I rarely go to reunions, especially school reunions, but this one was not quite a reunion, rather a tribute and retirement send off for the school director – our principal or hao tiu. Ellen Palanca served as director of the Confucius Institute at the Ateneo for 18 years, since its establishment in the Philippines in 2006, first at the Ateneo Loyola Heights campus, later adding one at the Ateneo business school in Salcedo Village, Makati.
Confucius Institutes were set up all over the world – the first one was in Seoul in 2004 and currently there are about 530 such institutes in over a hundred countries on six continents – as part of China’s “soft power” initiative. In the Philippines, there are four Confucius Institutes – at the Ateneo, the Bulacan State University, Angeles University and the University of the Philippines.
CIs are sort of like the cultural initiatives of other countries – Instituto Cervantes of Spain, the UK’s British Council, Goethe House of Germany and our own Sentro Rizal (I think we have about 30 so far). CIs though are all attached to and based in schools rather than stand-alone centers. The Chinese government reportedly spends $10 billion a year to fund these institutes. Aside from a local director – like Dr. Palanca and now Chris Garcia – CIs have a co-director sent over from China (currently it’s Dr. Huang Linjun).
CIs have as their main objective “linguistic training and promotion of Chinese culture.” At the Ateneo centers they offer Chinese language courses (including business Chinese, a very popular class) of various levels, including classes for kids. For the culture aspect they have film showings (we watched the restored version of the 1987 CCP-produced film “Hari sa Hari” about the visit of Sultan Paduka Batara to the Ming Dynasty Emperor Zhu Di, starring Vic Vargas and Rosemarie Sonora, directed by the late National Artist for Film Eddie Romero), painting and calligraphy classes, lessons on the gu zheng (Chinese zither) and even a cooking class or two.
My barkada and I enrolled in the Chinese history class. We learned about Genghis and Kublai Khan, the classic “Romance of the Three Kingdoms” and other topics which I can no longer recall. We took this class for I think four semesters; I hesitate to use the term “study” because that wasn’t quite what we did – we religiously attended the weekly class but we were less than model students, never did readings assigned to us (our teachers eventually gave up giving assigned readings) and always took a long (really long) recess (our class president Mary even brought a bell just to call recess). While we were invited as a class to the send-off event (I presume more as friends of Dr. Palanca than as alumni), I won’t fault the center if they do not publicly or officially count us as their alumni, as we certainly do not qualify as graduates!

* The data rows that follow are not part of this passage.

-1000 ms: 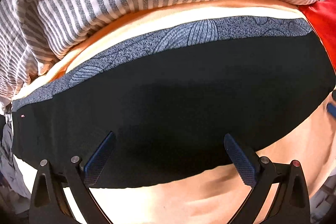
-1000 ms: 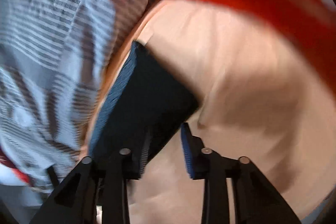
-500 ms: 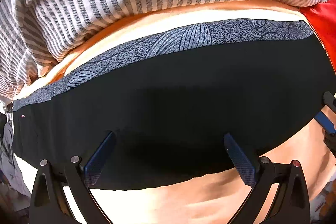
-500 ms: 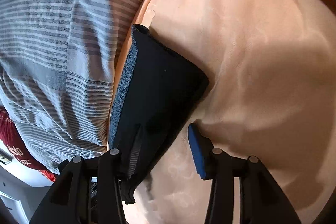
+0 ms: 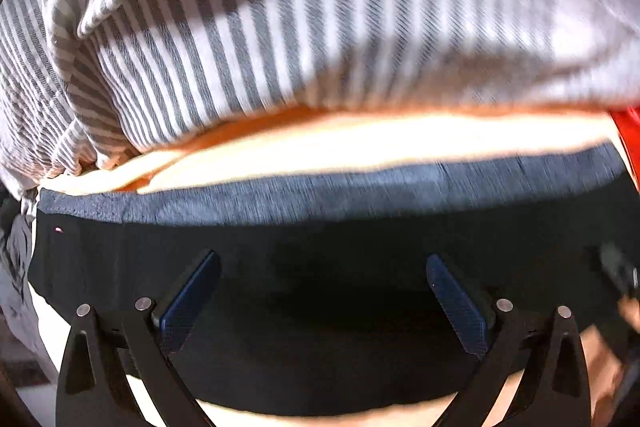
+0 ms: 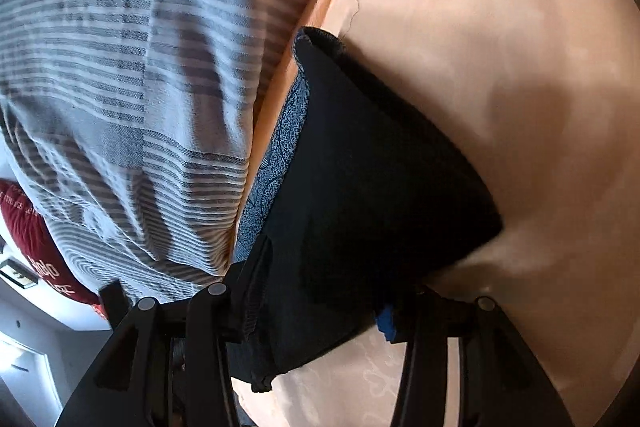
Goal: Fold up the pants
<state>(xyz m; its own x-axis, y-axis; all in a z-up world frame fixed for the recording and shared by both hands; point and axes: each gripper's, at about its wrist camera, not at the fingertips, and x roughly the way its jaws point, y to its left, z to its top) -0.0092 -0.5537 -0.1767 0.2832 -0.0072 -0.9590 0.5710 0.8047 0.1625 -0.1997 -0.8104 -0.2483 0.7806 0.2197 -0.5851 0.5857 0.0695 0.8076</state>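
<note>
The black pants [image 5: 320, 267] lie folded on a peach bedsheet [image 5: 340, 147], with a blue patterned waistband strip [image 5: 320, 191] along the far edge. My left gripper [image 5: 320, 291] is open, its blue pads [image 5: 188, 295] low over the black cloth. In the right wrist view the pants [image 6: 380, 195] fill the space between the fingers of my right gripper [image 6: 320, 311]; the end of the cloth hangs over them and hides the pads, apart from a blue sliver [image 6: 386, 323]. The right gripper's own state is hidden.
A grey and white striped blanket [image 5: 280, 27] is heaped just beyond the pants and shows at the left of the right wrist view [image 6: 140, 87]. Red fabric [image 5: 626, 131] lies at the right. A dark red cushion [image 6: 32, 239] sits at the far left.
My left gripper has moved forward over the pants toward the striped blanket. My right gripper has pushed in so the cloth end now covers its fingers.
</note>
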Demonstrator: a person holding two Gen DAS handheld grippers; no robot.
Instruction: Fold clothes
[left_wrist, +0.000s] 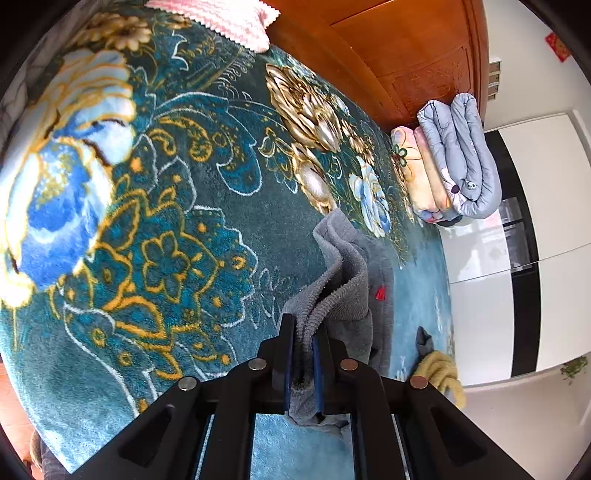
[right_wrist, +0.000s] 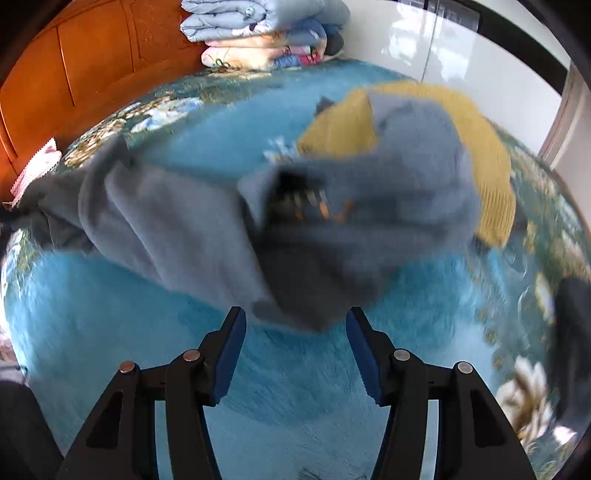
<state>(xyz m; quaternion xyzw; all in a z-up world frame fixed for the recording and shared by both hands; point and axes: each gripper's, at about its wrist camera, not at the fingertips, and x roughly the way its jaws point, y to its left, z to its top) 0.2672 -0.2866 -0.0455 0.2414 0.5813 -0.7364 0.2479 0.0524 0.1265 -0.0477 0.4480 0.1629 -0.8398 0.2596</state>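
Grey garment (right_wrist: 207, 221) lies on the bed's patterned blanket (left_wrist: 147, 221), directly ahead of both my grippers. Nearest in the left wrist view, my left gripper (left_wrist: 306, 363) is clamped on a bunched, ribbed edge of the grey cloth, which rises from between the pads and drapes away toward the far right. In the right wrist view, my right gripper (right_wrist: 295, 354) stands with its pads apart and nothing between them; a lower corner of the garment hangs just beyond the fingertips, not touching either pad as far as the blur allows me to tell. From there the garment's long axis runs crosswise, from the dark bunched end at far left to the raised fold at right. A mustard knit (right_wrist: 487, 158) lies under and behind that right end. Farthest back, folded quilts (right_wrist: 266, 33) sit against the wooden headboard (right_wrist: 74, 74). I judge the right gripper nearer the free corner, so the next grasp falls to it.
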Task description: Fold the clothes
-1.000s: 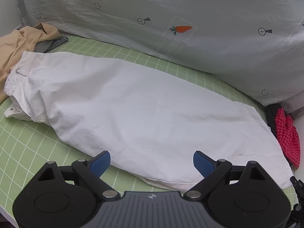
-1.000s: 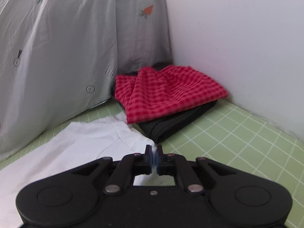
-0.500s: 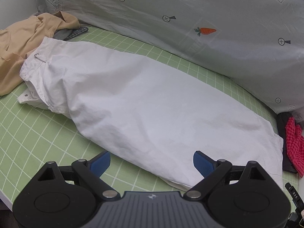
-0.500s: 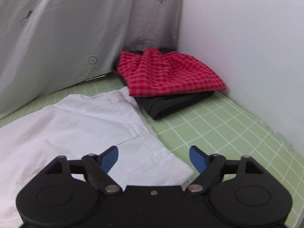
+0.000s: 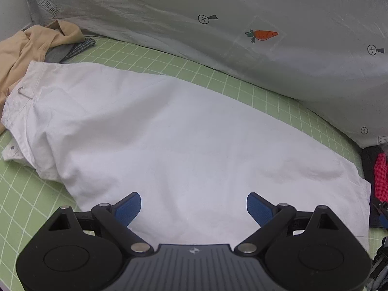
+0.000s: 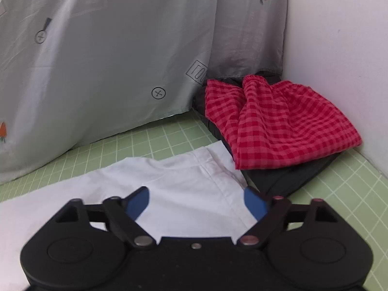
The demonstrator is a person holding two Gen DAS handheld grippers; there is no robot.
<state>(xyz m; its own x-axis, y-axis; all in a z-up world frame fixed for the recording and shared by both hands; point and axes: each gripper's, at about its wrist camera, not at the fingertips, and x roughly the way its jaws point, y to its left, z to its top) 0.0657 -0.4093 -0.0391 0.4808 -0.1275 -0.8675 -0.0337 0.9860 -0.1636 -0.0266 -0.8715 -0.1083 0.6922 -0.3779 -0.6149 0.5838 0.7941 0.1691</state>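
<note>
White trousers (image 5: pixel 184 135) are lying flat along a bench covered by a green grid mat (image 5: pixel 21 194), running from its left end toward the right back corner. The left view is showing their whole length: the waistband, with a metal hook, is lying at the left end against a crumpled tan garment (image 5: pixel 26 46), and a grey one is peeking out beneath that. The left claw (image 5: pixel 193 206) is hovering over the near edge of the trousers, its blue pads spread wide with only cloth below them, gripping nothing.

The right view is showing only the hem end (image 6: pixel 169 181) of the trousers. It is giving a clear look at the right back corner, where a red checked cloth (image 6: pixel 274 126) is sitting on a folded black garment (image 6: pixel 286 179), the hem touching that pile. The right claw (image 6: pixel 196 201) is hanging over the hem, its jaws closing but standing apart, not pinching the fabric.

A grey sheet (image 5: pixel 242 36) printed with carrots is hanging along the back edge in both views.
</note>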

We were, I must admit, more confused than Confucius.
But I guess we did absorb a thing or two. I at least greatly increased my admiration for Zhuge Liang, a statesman and strategist and one of the main characters of the “Romance of the Three Kingdoms” (others are Liu Bei, Guan Yu and Cao Cao). Aside from his signature feathered fan (my friend Judy even got me one), Zhuge Liang was known as the Sleeping Dragon because of his tranquil lifestyle and supposed propensity for taking naps – certainly my kind of hero!
In fact, some years ago on a visit to Shanghai, I met an artist in the Soong Ching Ling Memorial Residence who claimed to be a 44th generation descendant of Zhuge Liang. So I bought a painting of his of two fish, and he wrote a seven-character couplet including the names of my brothers and me. It hangs in my living room as our “family fish” artwork.
Despite low absorptive capacity of our lessons, we were inspired to take a trip to northwestern China to explore the Silk Road, from Urumqi in Xinjiang to Xi’an in Shaanxi, through Turpan (there’s a winery and vineyard there, where we were introduced to what we assumed was the aptly named horse nipple grape) and Dunhuang (the Mogao caves are amazing) and Jiayuguan, the westernmost end of the Great Wall, and even the Taklamakan and Gobi deserts (a moving reminder of how small we really are in the vast expanse of our world).
Culture can be a potent and constructive – rather than destructive – weapon to bring people together, or at least to bridge whatever differences they may have. From language to dance to food to music to stories to clothes to sports, learning about other people’s lives and lifestyles can smooth the rough edges of relationships. Despite maritime and geopolitical tensions running high – perhaps especially because of it – this is a good time for all of us, Filipinos and Chinese, to learn about and take delight in each other’s culture, over a cup of barako or oolong tea perhaps.